这里的注释说明了倒序排列，单还不够准确，应该改成这样：

// Display each price, from highest to lowest
for (list<Product>::reverse_iterator it = products.rbegin(); ... )

####函数调用时的注释看见这样的一个函数调用，肯定会一头雾水：

Connect(10, false);

如果加上这样的注释，读起来就清楚多了：

def Connect(timeout, use_encryption):  ...

# Call the function using named parameters
Connect(timeout = 10, use_encryption = False)

####使用信息含量丰富的词

// This class contains a number of members that store the same information as in the
// database, but are stored here for speed. When this class is read from later, those
// members are checked first to see if they exist, and if so are returned; otherwise the
// database is read from and that data stored in those fields for next time.

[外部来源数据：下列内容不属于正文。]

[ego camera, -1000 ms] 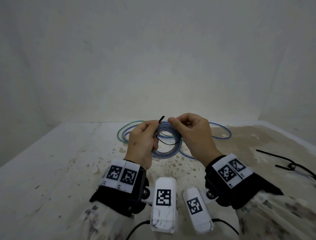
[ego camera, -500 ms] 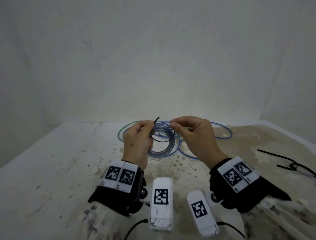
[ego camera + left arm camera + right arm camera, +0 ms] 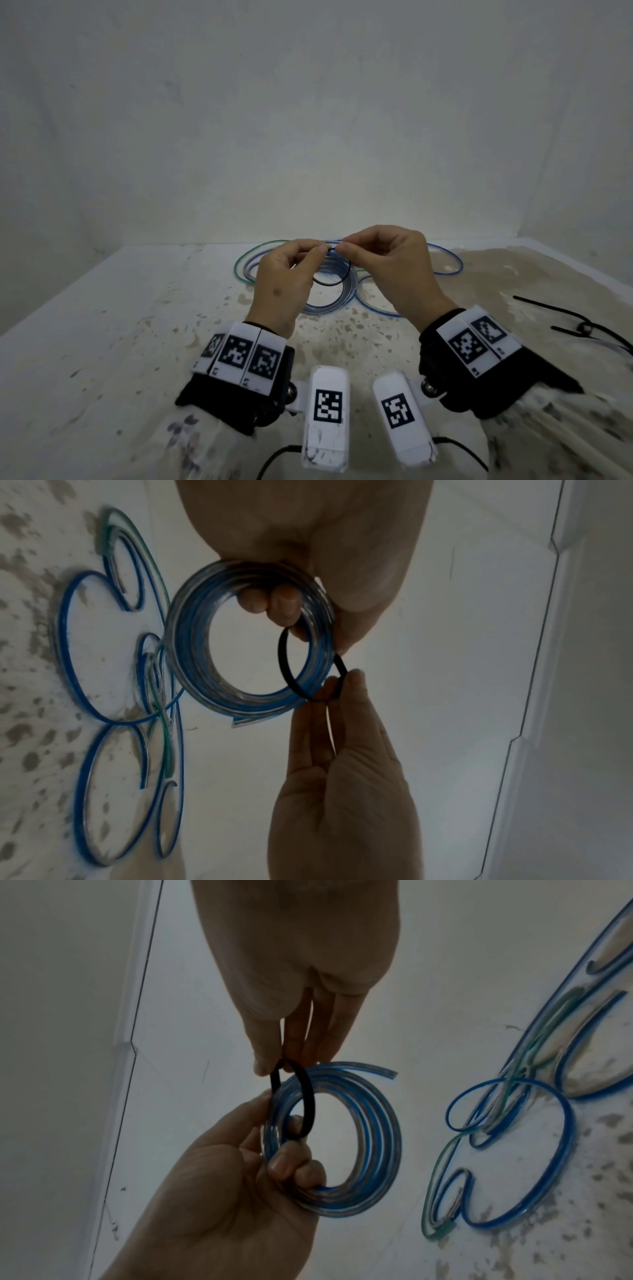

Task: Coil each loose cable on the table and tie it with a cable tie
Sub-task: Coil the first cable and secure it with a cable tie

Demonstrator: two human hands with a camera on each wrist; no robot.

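My left hand (image 3: 286, 279) grips the coil (image 3: 250, 642) above the desk (image 3: 102, 342), fingers curled through it. My right hand (image 3: 390, 267) pinches the tie (image 3: 286, 666) looped around the coil's rim. Behind them, loose cables (image 3: 445, 260) lie on the desk.

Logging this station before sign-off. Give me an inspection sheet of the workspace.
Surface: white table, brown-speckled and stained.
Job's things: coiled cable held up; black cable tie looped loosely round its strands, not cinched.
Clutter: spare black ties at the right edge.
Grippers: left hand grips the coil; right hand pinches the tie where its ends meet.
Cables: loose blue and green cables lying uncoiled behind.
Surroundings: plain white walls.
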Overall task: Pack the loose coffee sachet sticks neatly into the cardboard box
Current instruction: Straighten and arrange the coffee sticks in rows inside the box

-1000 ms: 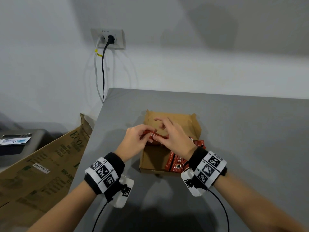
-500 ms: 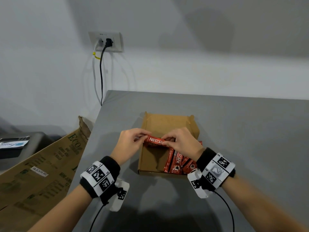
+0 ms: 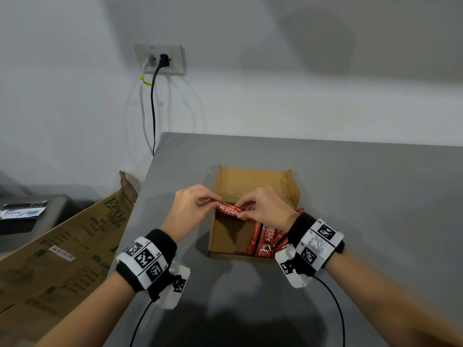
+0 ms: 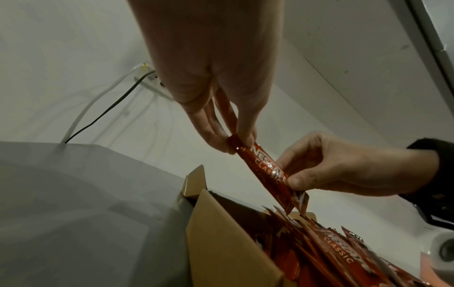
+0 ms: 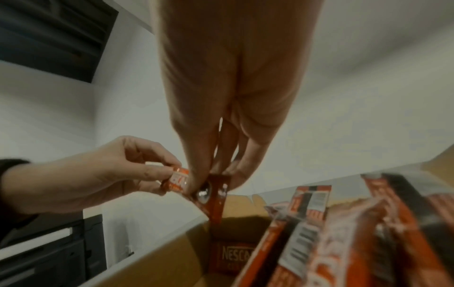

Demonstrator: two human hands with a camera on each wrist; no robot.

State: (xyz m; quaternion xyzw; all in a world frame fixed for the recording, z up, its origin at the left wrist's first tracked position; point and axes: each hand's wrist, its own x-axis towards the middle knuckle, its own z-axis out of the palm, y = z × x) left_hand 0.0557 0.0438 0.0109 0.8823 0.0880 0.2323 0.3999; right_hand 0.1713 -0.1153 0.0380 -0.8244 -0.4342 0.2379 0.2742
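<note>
An open cardboard box lies on the grey table. Several red coffee sachet sticks are packed upright along its right side, seen too as sticks and sticks. Above the box's left half I hold one red sachet stick crosswise. My left hand pinches its left end; my right hand pinches its right end. One more sachet lies flat on the box floor.
A large printed cardboard carton leans off the table's left edge. A wall socket with two cables sits behind the table's left corner. A dark unit stands at far left. Wrist-camera cables trail near the front edge.
Both hands drew the sachet stick back and slightly left over the box, and now hold it stretched crosswise by its two ends.
</note>
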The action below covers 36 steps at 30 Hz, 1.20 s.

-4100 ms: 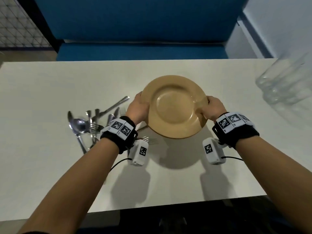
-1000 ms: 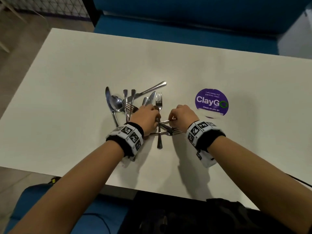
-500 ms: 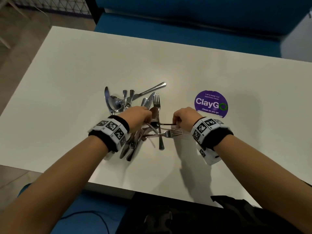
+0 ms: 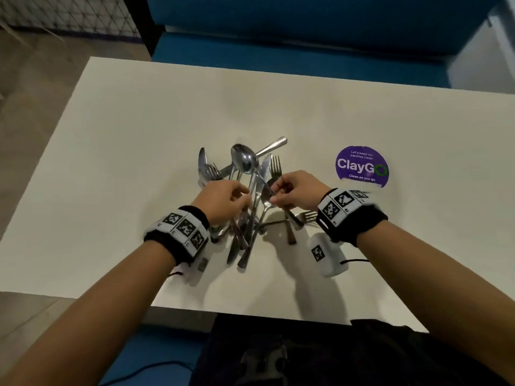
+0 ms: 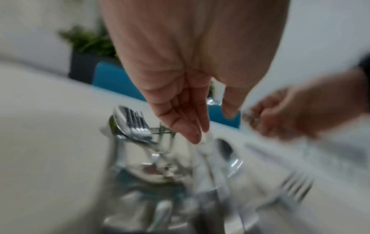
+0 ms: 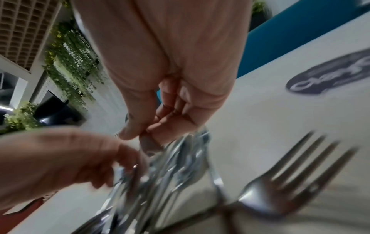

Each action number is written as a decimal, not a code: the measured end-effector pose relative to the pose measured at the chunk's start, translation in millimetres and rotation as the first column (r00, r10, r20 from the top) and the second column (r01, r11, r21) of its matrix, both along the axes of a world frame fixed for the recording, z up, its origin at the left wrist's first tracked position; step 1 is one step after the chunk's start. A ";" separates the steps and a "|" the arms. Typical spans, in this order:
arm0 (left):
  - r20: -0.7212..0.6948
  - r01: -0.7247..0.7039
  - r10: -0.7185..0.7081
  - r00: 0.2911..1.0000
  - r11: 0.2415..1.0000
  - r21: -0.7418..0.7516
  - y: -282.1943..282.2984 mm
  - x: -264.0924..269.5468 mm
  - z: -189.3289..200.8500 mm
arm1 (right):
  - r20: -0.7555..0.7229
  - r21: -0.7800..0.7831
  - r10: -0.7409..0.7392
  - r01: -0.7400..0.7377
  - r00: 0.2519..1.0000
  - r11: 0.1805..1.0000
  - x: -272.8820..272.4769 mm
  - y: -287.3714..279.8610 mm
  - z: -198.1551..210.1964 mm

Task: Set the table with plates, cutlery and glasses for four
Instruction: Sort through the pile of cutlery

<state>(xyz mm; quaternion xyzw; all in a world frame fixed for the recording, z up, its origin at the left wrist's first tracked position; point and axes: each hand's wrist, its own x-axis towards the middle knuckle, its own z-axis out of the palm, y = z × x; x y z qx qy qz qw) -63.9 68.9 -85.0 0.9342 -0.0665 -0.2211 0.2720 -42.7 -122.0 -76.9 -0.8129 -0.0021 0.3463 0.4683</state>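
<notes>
A tangle of steel cutlery (image 4: 250, 218) lies mid-table: spoons, forks and knives. My left hand (image 4: 242, 197) grips a bundle of these pieces around their middles. A large spoon (image 4: 244, 161) sticks up past the fingers, and handles trail back under the wrist. My right hand (image 4: 274, 195) is close beside it. Thumb and fingers (image 6: 138, 133) pinch a smaller spoon (image 4: 267, 192) in the bundle. One fork (image 4: 305, 216) lies flat under the right wrist, also seen as the fork (image 6: 290, 182). The left wrist view is blurred. No plates or glasses are in view.
The white table (image 4: 139, 135) has a round purple ClayGo sticker (image 4: 361, 167) right of the hands. A blue bench (image 4: 278, 51) runs along the far edge. The table's left edge drops to the floor, and its near edge is at my lap.
My left hand has lifted and gathered the cutlery, so the large spoon now stands above the fingers. My right hand has moved in and pinches a spoon. The plate from earlier is out of view.
</notes>
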 end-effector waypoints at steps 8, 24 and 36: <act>-0.325 -0.475 0.362 0.874 0.779 -0.410 0.9 8.1 1.5 | 0.152 -0.063 -0.156 0.167 0.976 0.984 -22.6 52.1 -11.9; -0.426 -0.464 0.278 0.861 0.772 -0.435 24.8 3.8 -3.0 | -0.005 -0.348 -0.563 0.526 0.827 0.776 -28.1 40.3 -41.7; -0.419 -0.518 0.317 0.851 0.639 -0.569 23.9 15.4 0.5 | 0.100 0.221 -0.530 0.501 0.842 0.837 10.5 100.1 11.7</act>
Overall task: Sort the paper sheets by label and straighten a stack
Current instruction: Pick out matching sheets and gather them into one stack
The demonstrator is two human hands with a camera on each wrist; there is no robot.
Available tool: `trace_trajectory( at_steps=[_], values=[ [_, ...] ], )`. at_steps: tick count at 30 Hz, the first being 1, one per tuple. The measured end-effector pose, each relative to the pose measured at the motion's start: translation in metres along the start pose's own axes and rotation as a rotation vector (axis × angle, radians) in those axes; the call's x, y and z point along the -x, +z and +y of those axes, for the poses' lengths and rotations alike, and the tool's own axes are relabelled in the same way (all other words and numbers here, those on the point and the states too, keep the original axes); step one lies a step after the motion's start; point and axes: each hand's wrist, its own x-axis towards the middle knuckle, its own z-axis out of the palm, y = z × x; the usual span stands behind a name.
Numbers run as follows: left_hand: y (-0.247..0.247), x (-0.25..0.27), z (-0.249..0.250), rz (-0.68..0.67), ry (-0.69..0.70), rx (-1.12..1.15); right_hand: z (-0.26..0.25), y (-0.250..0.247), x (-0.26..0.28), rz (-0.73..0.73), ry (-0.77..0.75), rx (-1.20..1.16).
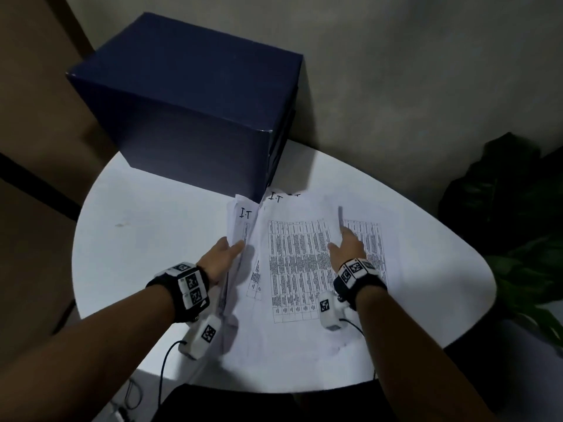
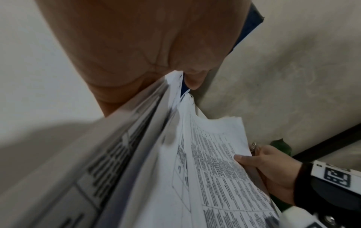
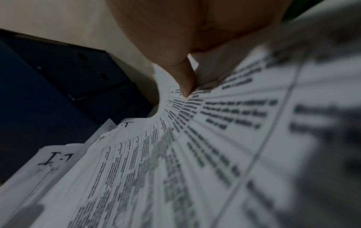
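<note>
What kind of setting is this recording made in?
Probably a small office or a home work corner. A round white table stands against a plain wall, a dark blue box sits on it, and printed sheets marked "I.T" are spread out. A leafy plant stands beside it.

Office corner: white round table (image 1: 146, 239), printed sheets (image 1: 292, 269), navy file box (image 1: 189, 117).

Both forearms extended forward, wrists banded; left hand (image 1: 221, 254) pinching with thumb over fingers, palm turned inward; right hand (image 1: 347, 248) gripping, thumb pointing forward
</note>
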Motion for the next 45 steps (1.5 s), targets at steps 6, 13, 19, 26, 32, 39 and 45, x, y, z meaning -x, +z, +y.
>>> trace_trajectory(
  at_steps=[6,13,19,26,32,39,45],
  values=[
    [0.010,0.000,0.004,0.015,0.025,-0.132,0.018,-0.012,-0.008,-0.132,-0.063,0.007],
    [0.020,-0.006,0.005,0.039,0.044,-0.193,0.048,-0.024,-0.013,-0.204,-0.057,0.019],
    [0.030,-0.018,-0.002,0.115,0.101,-0.258,0.025,0.006,0.004,-0.192,-0.154,-0.103],
    [0.024,-0.030,-0.013,0.193,0.095,-0.373,0.089,-0.067,-0.030,0.167,0.348,0.202],
    [0.018,-0.033,-0.014,0.207,0.121,-0.371,0.092,-0.061,-0.026,0.338,0.248,-0.187],
    [0.016,-0.035,-0.016,0.224,0.121,-0.370,0.068,-0.074,0.000,0.290,0.164,-0.205],
    [0.006,-0.041,-0.022,0.225,0.134,-0.409,0.049,-0.091,0.026,0.304,0.088,-0.094]
  ],
)
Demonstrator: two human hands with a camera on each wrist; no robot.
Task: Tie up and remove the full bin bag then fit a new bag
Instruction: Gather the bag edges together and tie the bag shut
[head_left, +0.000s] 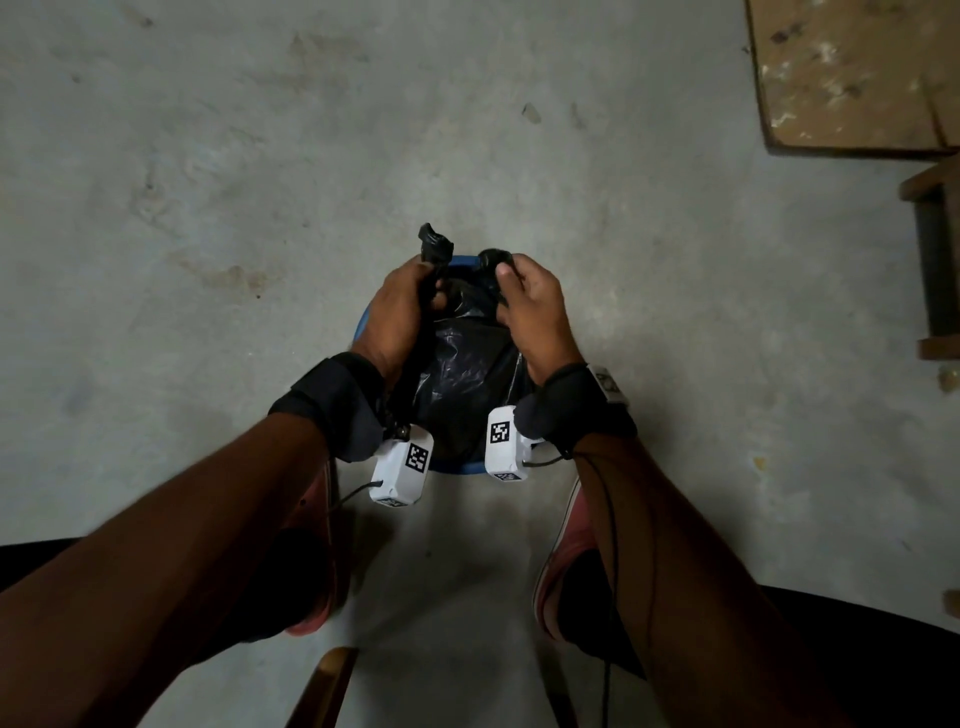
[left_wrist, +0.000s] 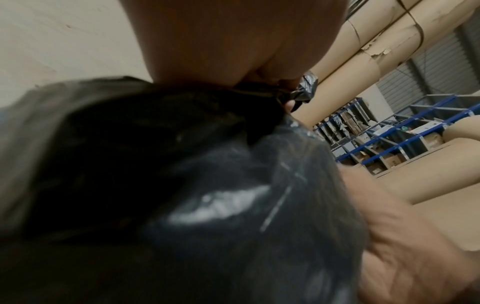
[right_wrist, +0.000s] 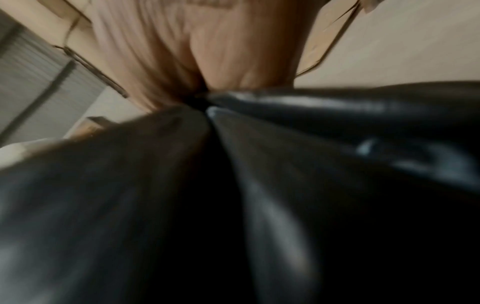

上面这一大段注释，解释的很清楚，如果换一个词来代替，也不会有什么疑惑：

// This class acts as a caching layer to the database.

##简化循环和逻辑

###流程控制要简单让条件语句、循环以及其他控制流程的代码尽可能自然，让读者在阅读过程中不需要停顿思考或者在回头查找，是这一节的目的。

####条件语句中参数的位置对比下面两种条件的写法：

if (length >= 10)
while (bytes_received < bytes_expected)

if (10 <= length)
while (bytes_expected > bytes_received)

到底是应该按照大于小于的顺序来呢，还是有其他的准则？是的，应该按照参数的意义来

运算符左边：通常是需要被检查的变量，也就是会经常变化的
运算符右边：通常是被比对的样本，一定程度上的常量

这就解释了为什么bytes_received < bytes_expected比反过来更好理解。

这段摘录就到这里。